Full bed-fort, with a mattress base, stuffed animal moat, topped with six blankets?  Check.

Buttery popcorn? Check.

Gummy cola bottles, Dots, and Cookies-and-Cream Hershey bar?  Check.

Batman Snuggie?  Check.

A Christmas Story in the blu-ray player with the surround sound cranked up?  Check.

We had all the makings of the perfect family movie night.  We watched, or rather they watched the movie, while I watched them.  Wide-eyed with just-cracked smiles the whole time, we laughed aloud at all the very same parts of the movie that I laughed at when I was their ages.  They told me that the dad in the movie reminded them of me, when I was installing a dishwasher, a dryer, or yes, even working on the furnace that always seems to act up in the wintertime.

We followed that movie up with The Two Towers, eight episodes of Scooby Doo, and at long last, late into the evening, falling asleep in one another’s arms.  I woke up this morning with an aching back, sore shoulders, and a six year-old lying on top of me.

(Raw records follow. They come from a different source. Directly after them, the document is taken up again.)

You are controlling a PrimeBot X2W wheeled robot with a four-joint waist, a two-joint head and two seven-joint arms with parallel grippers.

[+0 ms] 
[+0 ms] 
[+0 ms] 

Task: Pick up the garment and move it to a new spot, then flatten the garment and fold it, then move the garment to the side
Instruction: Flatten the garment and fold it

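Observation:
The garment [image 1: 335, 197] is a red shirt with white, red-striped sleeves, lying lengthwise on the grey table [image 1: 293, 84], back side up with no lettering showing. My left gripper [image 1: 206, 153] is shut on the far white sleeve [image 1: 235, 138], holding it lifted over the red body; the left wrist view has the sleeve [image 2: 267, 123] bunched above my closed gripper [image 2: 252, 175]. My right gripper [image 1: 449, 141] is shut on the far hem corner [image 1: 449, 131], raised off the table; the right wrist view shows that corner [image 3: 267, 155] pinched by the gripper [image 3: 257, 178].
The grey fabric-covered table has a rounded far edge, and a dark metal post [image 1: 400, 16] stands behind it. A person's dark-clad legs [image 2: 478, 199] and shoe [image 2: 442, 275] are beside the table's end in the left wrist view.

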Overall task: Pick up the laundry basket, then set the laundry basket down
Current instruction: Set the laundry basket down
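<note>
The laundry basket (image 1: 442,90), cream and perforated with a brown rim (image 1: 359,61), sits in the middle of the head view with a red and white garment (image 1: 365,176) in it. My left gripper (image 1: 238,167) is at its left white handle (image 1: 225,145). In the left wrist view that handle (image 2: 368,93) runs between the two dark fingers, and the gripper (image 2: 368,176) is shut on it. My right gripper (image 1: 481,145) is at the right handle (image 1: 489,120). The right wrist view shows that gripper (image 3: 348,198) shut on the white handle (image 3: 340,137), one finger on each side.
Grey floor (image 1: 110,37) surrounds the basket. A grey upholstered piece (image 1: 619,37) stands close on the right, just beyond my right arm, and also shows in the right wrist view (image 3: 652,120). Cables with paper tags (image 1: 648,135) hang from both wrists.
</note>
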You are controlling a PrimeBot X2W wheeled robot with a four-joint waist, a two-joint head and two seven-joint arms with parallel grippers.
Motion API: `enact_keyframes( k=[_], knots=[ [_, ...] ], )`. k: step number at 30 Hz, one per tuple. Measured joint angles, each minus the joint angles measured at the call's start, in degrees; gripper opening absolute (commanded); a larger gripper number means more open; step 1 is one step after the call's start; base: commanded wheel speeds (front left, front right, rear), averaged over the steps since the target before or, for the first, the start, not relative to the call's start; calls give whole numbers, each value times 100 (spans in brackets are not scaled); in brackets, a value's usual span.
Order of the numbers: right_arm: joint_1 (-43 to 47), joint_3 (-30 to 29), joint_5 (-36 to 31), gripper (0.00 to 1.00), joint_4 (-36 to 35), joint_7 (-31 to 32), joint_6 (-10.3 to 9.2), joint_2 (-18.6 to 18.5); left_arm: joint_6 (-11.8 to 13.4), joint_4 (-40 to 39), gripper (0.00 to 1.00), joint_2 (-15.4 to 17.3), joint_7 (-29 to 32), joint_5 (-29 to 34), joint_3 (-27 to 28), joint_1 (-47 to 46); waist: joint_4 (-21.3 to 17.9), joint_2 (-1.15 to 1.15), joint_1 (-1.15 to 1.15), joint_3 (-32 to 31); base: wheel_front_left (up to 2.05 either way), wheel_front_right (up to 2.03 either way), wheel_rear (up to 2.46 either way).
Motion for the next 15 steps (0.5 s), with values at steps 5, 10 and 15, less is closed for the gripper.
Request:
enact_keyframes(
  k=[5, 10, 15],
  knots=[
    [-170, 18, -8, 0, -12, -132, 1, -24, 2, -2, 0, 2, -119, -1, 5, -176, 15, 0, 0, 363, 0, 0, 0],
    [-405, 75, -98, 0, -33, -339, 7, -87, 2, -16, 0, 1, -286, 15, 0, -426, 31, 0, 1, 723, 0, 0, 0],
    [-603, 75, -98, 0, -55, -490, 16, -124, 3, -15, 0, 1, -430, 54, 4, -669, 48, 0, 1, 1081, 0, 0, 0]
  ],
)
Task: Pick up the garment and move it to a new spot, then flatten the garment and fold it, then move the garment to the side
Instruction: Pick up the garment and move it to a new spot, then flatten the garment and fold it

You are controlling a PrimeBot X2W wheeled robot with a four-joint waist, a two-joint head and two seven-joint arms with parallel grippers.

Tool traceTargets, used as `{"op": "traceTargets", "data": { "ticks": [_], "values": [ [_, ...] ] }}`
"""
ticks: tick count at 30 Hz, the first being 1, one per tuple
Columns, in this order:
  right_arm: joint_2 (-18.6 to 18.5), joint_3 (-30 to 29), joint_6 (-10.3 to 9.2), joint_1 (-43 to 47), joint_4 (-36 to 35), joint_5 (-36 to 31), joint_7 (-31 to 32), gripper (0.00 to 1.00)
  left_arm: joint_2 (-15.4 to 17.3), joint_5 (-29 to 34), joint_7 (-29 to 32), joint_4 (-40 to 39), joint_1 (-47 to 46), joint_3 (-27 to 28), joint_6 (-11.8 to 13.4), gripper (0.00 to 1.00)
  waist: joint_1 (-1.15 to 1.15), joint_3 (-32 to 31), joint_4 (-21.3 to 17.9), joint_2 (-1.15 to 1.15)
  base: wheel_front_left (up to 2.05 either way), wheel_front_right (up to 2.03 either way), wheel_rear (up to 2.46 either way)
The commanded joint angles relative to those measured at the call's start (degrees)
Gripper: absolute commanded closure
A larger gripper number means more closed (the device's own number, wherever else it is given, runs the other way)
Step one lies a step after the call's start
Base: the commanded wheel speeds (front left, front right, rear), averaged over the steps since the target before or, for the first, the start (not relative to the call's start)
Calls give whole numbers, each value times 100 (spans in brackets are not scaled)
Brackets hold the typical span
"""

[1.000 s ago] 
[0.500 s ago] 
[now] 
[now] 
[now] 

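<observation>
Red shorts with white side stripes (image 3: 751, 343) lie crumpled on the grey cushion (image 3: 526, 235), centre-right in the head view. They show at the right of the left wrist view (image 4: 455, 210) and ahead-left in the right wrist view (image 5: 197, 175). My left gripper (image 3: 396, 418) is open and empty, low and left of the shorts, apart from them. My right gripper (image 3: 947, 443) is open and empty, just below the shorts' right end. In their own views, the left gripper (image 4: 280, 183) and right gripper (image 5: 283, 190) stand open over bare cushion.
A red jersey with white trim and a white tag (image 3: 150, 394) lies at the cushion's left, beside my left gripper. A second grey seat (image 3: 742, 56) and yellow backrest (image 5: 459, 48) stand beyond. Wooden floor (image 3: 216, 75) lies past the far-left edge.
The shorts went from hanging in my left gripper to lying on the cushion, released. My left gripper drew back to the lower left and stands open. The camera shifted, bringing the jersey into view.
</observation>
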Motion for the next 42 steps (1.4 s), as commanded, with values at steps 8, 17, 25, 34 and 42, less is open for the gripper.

Tonight’s activity is one that shows children that we, as parents, are willing to set aside our interests and our busy schedules to spend time with them.  By sacrificing the normal comforts and conventions of movie watching in favor of intentionally making a mess on the floor and throwing out the usual rules of junk food restraint, we are demonstrating that, once in a while, breaking the “rules” (within reason) provides a necessary release from the stresses of everyday life.

A small price to pay for a memory that could last a lifetime.